In contrast, I learned to love Percy Bysshe Shelley and John Keats not by listening but through teaching their poems to boys at Collegiate School in New York in the late 1990s. My students were surprisingly receptive to the messages in such formidable odes to autumn, to a grecian urn, to a nightingale, and to the west wind. Working closely with my English department chair Susan, who meticulously annotated each and every poem for us to use in our respective classes, I gleaned deep and lasting understandings of the Romantics that serve me to this day.
Upon realizing this past weekend that I would need to brush up on my lesson plans for class this week, I panicked for a minute before remembering that I am an almost religious keeper of notes and past learning. I pulled open the bottom drawer of my filing cabinet and plucked out my folder on 19th century poetry. Inside, I found pages and pages of photocopied notes on William, Samuel, Percy and John. Interspersed among my own much neater notes from long ago were notes written in the dark black, looping letters that I will always cherish — my mother’s — followed by notes penned in precise, thin lines. These were Susan’s notes, her annotations on “Bright Star” by Keats and her rivers of questions cascading down the side of Shelley’s “Ozymandias.”

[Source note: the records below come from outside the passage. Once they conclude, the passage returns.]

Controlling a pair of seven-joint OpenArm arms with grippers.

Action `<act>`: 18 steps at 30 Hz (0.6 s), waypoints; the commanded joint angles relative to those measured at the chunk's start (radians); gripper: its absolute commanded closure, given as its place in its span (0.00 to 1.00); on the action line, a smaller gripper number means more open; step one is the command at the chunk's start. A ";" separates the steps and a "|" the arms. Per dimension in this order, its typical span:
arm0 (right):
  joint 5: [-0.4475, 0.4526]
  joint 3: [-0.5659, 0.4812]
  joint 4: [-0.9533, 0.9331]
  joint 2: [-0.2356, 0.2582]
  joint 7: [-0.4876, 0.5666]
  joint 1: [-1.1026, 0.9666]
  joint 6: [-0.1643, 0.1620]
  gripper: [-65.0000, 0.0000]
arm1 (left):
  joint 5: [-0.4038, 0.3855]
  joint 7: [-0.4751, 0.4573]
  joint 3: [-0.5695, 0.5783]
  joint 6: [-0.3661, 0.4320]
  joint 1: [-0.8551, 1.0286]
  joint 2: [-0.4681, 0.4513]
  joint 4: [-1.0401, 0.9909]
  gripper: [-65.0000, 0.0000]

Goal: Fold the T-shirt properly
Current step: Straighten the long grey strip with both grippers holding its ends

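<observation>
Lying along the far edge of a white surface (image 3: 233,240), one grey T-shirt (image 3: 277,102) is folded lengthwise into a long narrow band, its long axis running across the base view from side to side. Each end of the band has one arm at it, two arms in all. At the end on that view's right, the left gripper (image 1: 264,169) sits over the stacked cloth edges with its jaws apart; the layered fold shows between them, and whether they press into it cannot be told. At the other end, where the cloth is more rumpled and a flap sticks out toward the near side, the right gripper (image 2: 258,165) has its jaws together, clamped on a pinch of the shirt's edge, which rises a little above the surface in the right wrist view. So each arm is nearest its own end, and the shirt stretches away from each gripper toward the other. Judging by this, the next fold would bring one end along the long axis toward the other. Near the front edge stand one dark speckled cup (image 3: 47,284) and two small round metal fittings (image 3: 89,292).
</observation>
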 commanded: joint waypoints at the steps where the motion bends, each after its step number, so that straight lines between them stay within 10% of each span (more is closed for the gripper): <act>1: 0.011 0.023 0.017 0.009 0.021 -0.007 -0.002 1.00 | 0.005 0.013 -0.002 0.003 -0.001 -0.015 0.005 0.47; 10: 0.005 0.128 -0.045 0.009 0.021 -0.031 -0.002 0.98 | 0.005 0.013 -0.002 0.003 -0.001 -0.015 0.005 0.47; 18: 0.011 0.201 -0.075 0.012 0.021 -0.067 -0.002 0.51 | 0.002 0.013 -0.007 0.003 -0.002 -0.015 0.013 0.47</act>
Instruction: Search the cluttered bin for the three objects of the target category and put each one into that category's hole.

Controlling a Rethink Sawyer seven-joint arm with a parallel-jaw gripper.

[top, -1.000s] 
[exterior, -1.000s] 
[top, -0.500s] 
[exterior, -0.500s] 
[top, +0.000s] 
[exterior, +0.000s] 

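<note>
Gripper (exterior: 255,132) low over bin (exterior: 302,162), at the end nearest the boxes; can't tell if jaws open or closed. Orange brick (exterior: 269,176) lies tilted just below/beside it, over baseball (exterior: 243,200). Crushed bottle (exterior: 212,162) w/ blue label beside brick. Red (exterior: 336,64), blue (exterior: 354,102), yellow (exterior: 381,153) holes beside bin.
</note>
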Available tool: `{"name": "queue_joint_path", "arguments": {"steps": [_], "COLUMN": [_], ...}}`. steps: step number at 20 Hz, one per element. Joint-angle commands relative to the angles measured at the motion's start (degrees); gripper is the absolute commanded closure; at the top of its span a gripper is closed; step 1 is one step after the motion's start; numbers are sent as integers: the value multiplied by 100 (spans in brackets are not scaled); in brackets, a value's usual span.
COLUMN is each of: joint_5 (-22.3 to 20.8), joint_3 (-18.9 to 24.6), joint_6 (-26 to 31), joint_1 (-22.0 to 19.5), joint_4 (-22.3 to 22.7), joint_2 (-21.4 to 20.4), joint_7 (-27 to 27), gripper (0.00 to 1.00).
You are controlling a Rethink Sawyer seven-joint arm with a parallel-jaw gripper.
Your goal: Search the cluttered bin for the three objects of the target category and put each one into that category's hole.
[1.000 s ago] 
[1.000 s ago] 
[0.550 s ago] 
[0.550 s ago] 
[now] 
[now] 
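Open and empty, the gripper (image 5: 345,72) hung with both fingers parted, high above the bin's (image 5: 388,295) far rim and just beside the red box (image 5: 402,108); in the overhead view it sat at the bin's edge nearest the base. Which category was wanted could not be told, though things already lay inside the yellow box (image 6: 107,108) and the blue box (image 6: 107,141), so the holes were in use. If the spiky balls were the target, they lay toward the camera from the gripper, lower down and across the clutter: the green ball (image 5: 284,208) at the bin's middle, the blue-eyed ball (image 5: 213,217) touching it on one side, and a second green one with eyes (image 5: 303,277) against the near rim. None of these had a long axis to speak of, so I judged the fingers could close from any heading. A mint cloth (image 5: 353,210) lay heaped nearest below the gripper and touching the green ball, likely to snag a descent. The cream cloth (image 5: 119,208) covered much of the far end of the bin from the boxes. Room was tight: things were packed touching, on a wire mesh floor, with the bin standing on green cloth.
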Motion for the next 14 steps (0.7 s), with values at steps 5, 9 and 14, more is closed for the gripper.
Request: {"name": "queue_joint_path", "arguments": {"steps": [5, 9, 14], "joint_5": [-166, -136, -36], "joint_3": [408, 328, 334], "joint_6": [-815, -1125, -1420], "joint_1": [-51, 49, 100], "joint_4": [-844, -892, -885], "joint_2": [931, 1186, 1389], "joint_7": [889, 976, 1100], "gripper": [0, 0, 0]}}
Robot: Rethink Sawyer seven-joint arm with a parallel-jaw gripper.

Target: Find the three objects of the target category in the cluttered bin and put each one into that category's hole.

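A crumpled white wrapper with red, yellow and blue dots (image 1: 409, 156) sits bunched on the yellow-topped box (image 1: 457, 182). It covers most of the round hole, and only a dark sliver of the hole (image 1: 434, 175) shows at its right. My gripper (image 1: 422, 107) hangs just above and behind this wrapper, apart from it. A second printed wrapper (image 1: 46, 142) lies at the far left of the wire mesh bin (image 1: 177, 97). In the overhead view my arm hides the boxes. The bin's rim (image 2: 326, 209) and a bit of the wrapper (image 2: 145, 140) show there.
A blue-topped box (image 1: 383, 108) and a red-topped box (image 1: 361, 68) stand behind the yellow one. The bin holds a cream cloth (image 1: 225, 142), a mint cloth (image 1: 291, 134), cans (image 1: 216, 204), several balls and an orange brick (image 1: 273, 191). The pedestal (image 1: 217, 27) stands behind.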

I took a picture Susan’s notes on “Ode on a Grecian Urn” and texted it to her in Seattle, WA, where she now lives. And I thought about how much time, space, and thought had just been covered in the ten minutes I spent looking over my nearly 20-year old notes.
In revisiting the Romantics, and in preparing to introduce them to my students in 2016, I traveled back in time to the 1800s, to my mother’s graduate work, to my childhood, and to my early years as an English teacher. The legacy that words create is the legacy that I cherish most.